_Problem description:_ An exact copy of the lines of the listing below between the "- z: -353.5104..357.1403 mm" line and the "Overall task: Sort" line, both included, is the whole answer; please omit the pictures.

_Exercise inputs:_
━━━━

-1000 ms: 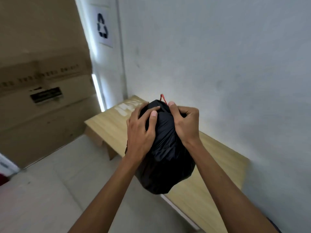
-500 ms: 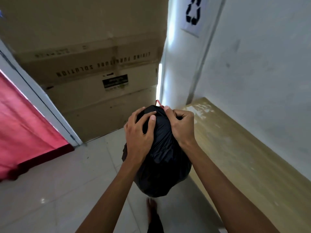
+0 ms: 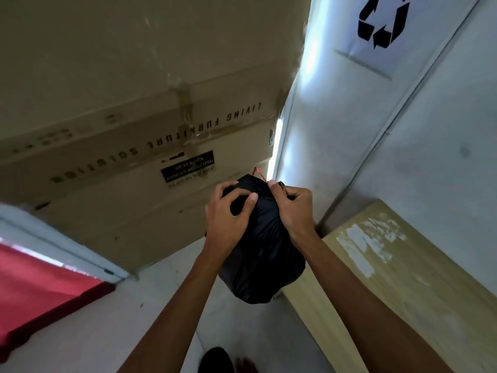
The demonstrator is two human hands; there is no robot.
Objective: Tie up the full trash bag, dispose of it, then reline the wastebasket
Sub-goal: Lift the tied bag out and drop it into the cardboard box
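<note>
A full black trash bag (image 3: 262,254) hangs in mid-air in front of me, held up by both hands above the tiled floor. A red drawstring (image 3: 258,172) sticks up from its gathered top. My left hand (image 3: 228,214) grips the upper left side of the bag with curled fingers. My right hand (image 3: 291,208) pinches the gathered neck of the bag next to the drawstring. No wastebasket is in view.
Large cardboard boxes (image 3: 134,146) stand stacked ahead. A low wooden bench (image 3: 403,278) runs along the white wall at right. A recycling sign (image 3: 382,20) hangs on a white panel at the top right. A red surface (image 3: 35,286) lies at left. My foot (image 3: 231,362) shows at the bottom.
The view has swung left and moved forward: the bench has slid to the right and the boxes are closer. Both hands keep the same hold on the bag.
</note>
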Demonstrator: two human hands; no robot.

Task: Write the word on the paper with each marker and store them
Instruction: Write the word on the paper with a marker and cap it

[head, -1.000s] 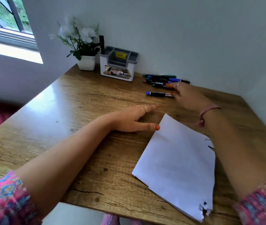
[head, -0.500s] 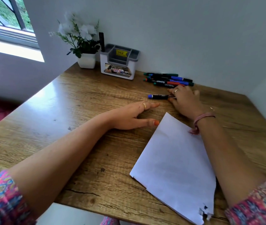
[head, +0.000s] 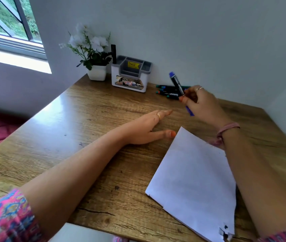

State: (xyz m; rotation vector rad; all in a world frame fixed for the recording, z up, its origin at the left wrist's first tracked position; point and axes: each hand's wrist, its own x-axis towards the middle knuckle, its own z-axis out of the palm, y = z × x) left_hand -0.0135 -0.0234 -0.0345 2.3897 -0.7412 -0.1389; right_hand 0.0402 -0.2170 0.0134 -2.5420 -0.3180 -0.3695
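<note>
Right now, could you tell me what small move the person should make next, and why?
Probably bring the left hand up to pull the blue cap off the blue-capped black marker. The right hand holds that marker lifted off the wooden table, cap on, while the left hand lies flat and free beside the white sheet of paper, which looks blank.

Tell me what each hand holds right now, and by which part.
The right hand grips the blue marker around its lower barrel, capped end up. The left hand holds nothing; it rests flat on the table.
</note>
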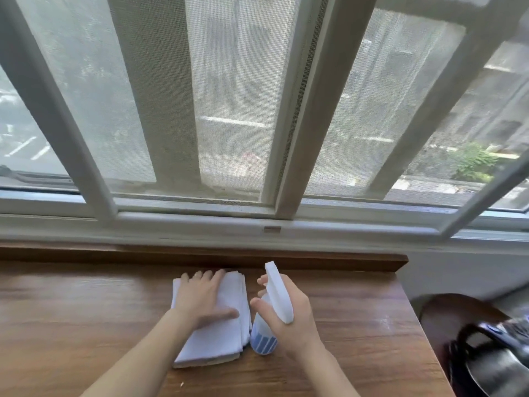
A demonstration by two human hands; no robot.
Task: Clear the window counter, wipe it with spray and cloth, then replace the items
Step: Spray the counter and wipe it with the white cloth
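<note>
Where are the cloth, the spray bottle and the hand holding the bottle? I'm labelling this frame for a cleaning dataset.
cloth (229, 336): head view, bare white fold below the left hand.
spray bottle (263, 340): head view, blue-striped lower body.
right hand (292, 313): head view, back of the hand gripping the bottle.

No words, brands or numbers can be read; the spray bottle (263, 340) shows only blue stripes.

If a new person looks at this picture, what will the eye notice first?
First, the two hands at the centre of the wooden counter: the left hand presses flat on a folded white cloth, and the right hand grips a spray bottle beside it. Behind them, the large screened window fills the upper half.
</note>
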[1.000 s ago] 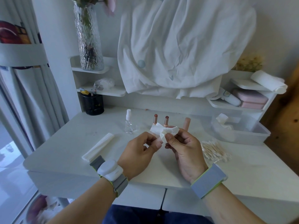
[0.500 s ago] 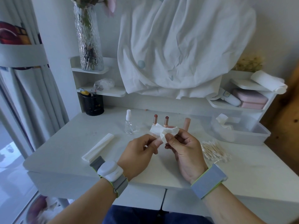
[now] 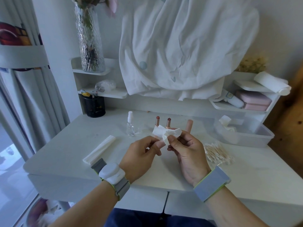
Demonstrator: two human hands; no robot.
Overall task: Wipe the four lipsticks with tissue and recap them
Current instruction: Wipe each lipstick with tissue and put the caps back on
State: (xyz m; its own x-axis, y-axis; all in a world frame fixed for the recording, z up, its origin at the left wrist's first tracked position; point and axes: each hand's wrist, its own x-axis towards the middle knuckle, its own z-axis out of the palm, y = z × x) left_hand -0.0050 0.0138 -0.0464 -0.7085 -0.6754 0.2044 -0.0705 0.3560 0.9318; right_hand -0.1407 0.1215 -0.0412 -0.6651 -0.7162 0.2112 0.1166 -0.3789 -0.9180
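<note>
Tissue [image 3: 165, 134] crumpled between both hands above the near middle of the desk [image 3: 68, 145]. Left hand [image 3: 139, 155] curled, thumb and fingers pinching the tissue's left edge; also a pinkish shape at those fingertips, possibly a lipstick, too hidden to tell. Right hand [image 3: 188, 149] curled, thumb pressing the tissue's right part against the fingers. Wristbands on both wrists.

Just beyond the hands, farther on the desk: two uncapped lipsticks standing upright side by side, left lipstick [image 3: 157, 120] and middle lipstick [image 3: 168, 122], lower parts hidden behind the tissue. To their right, capped pink tube [image 3: 189, 125], upright, partly behind the right fingers. Fourth lipstick not clearly seen.

Spray bottle [image 3: 130, 124] left of the lipsticks, upright. Folded tissue stack [image 3: 100, 149] lying at the near left. Cotton swabs [image 3: 217, 153] heaped just right of the right hand. Clear bin [image 3: 246, 134] at the far right with crumpled tissue inside. Black pen cup [image 3: 95, 106] at the far left. Glass vase [image 3: 90, 38] on the shelf above. White cloth [image 3: 180, 46] hanging behind.
</note>
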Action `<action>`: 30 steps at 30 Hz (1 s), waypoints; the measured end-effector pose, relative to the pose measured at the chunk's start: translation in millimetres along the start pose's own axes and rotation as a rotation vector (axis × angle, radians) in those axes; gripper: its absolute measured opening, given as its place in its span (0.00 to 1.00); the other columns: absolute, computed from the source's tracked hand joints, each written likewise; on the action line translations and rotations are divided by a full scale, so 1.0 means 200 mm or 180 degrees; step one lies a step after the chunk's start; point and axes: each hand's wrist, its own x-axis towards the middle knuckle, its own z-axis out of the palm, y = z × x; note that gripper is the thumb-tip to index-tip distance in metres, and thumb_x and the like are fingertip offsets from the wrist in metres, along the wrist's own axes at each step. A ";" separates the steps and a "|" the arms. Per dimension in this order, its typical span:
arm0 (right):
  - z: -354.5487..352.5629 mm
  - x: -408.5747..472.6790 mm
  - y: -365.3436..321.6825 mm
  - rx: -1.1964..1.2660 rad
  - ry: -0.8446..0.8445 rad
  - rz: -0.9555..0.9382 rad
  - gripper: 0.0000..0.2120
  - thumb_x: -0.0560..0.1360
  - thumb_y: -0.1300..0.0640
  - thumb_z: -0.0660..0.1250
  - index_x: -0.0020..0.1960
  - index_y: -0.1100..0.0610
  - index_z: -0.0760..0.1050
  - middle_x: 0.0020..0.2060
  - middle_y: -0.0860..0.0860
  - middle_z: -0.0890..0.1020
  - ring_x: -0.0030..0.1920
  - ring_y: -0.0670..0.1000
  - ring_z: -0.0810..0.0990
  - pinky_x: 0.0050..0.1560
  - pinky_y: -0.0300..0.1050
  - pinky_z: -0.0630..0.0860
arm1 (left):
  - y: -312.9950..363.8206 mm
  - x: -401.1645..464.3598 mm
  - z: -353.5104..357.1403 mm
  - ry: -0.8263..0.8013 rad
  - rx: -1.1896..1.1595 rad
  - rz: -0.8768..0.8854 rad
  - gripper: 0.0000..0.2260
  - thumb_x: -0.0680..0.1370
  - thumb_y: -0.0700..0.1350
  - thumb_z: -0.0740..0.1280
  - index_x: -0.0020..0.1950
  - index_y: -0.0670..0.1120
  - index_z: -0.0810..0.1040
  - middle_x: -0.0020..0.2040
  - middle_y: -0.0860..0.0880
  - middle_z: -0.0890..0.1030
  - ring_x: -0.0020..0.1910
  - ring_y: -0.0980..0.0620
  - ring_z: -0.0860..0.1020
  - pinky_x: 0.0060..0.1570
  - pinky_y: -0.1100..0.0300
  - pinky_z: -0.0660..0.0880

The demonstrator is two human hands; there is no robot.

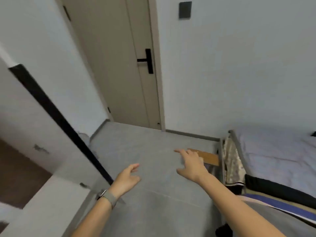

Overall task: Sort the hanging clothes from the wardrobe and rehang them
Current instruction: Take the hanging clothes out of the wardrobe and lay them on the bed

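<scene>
**Reaching out with 2 empty hands, no garment in grasp**

Reaching forward over the grey floor (153, 177), both hands hold nothing. Left hand (127, 179), at 7 o'clock of frame centre, is released, fingers loosely extended, watch band (109, 198) on the wrist. Right hand (190, 165), at 5 o'clock, is released too, fingers spread, index pointing toward 10 o'clock.

Task's things: no wardrobe rail or hangers visible. Only candidate clothing is a patterned garment (231, 161) draped over the bed frame (236, 147) at 4 o'clock, just right of the right hand. It hangs limp, long axis roughly vertical, running 12 to 6 o'clock, dark hem at the bottom. Cannot tell if it is on a hanger.

A white panel with a black edge (56, 115) runs along 9 o'clock; possibly the wardrobe door, not confirmed. Closed door (119, 65) with black handle (147, 60) at 12 o'clock.

Step, my read: transit or turn toward the clothes. To do it well: turn toward the garment first, grip high near the collar, lift along its long axis so it clears the frame without snagging.
</scene>
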 end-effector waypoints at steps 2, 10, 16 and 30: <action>0.14 0.05 -0.30 -0.0107 -0.0269 -0.0391 0.34 0.71 0.51 0.67 0.73 0.43 0.57 0.69 0.51 0.67 0.70 0.57 0.63 0.66 0.55 0.61 | -0.26 -0.19 -0.23 0.0321 -0.0194 -0.0329 0.24 0.74 0.35 0.68 0.69 0.44 0.69 0.65 0.45 0.74 0.53 0.55 0.77 0.54 0.64 0.72; 0.49 0.19 -1.08 -0.0199 -0.0948 -0.1554 0.34 0.71 0.53 0.68 0.73 0.43 0.57 0.66 0.51 0.70 0.67 0.53 0.68 0.64 0.47 0.68 | -0.75 -0.67 -0.67 0.1533 -0.0773 -0.1118 0.28 0.75 0.43 0.68 0.73 0.46 0.63 0.69 0.47 0.69 0.64 0.49 0.73 0.53 0.65 0.72; 0.62 0.30 -1.43 0.0042 -0.1324 -0.2072 0.33 0.71 0.58 0.69 0.73 0.47 0.59 0.62 0.52 0.72 0.66 0.50 0.70 0.62 0.37 0.66 | -0.84 -0.72 -0.81 0.1809 -0.0855 -0.1348 0.30 0.75 0.49 0.68 0.73 0.46 0.61 0.69 0.48 0.68 0.59 0.51 0.76 0.54 0.67 0.70; 1.20 0.22 -2.62 0.0072 -0.1991 -0.2955 0.28 0.72 0.59 0.69 0.64 0.42 0.61 0.56 0.45 0.73 0.60 0.49 0.75 0.63 0.38 0.70 | -1.50 -1.22 -1.37 0.3529 -0.1819 -0.2000 0.27 0.76 0.39 0.65 0.74 0.44 0.58 0.60 0.50 0.70 0.48 0.54 0.77 0.38 0.74 0.71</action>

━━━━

_Solution:_
  - z: -353.5104..357.1403 mm
  - ry: -0.8263..0.8013 rad
  - rx: -1.1896..1.1595 rad
  - rz: -0.8768..0.8854 rad
  - gripper: 0.0000..0.2260
  - thumb_x: -0.0680..0.1370
  - thumb_y: -0.0700..0.1350
  - thumb_z: -0.0740..0.1280
  - index_x: -0.0020..0.1950
  - index_y: -0.0670..0.1120
  - index_z: -0.0810..0.1040
  - middle_x: -0.0020..0.2040
  - middle_y: -0.0860..0.0880
  - middle_z: -0.0890..0.1030
  - ring_x: -0.0020..0.1910
  - ring_y: -0.0980..0.0620
  - ring_z: -0.0860..0.1020
  - pinky_x: 0.0060..0.1570
  - pinky_y: -0.1100..0.0300
  - pinky_z: -0.0660..0.0880

The demonstrator is two human hands; there is no robot.


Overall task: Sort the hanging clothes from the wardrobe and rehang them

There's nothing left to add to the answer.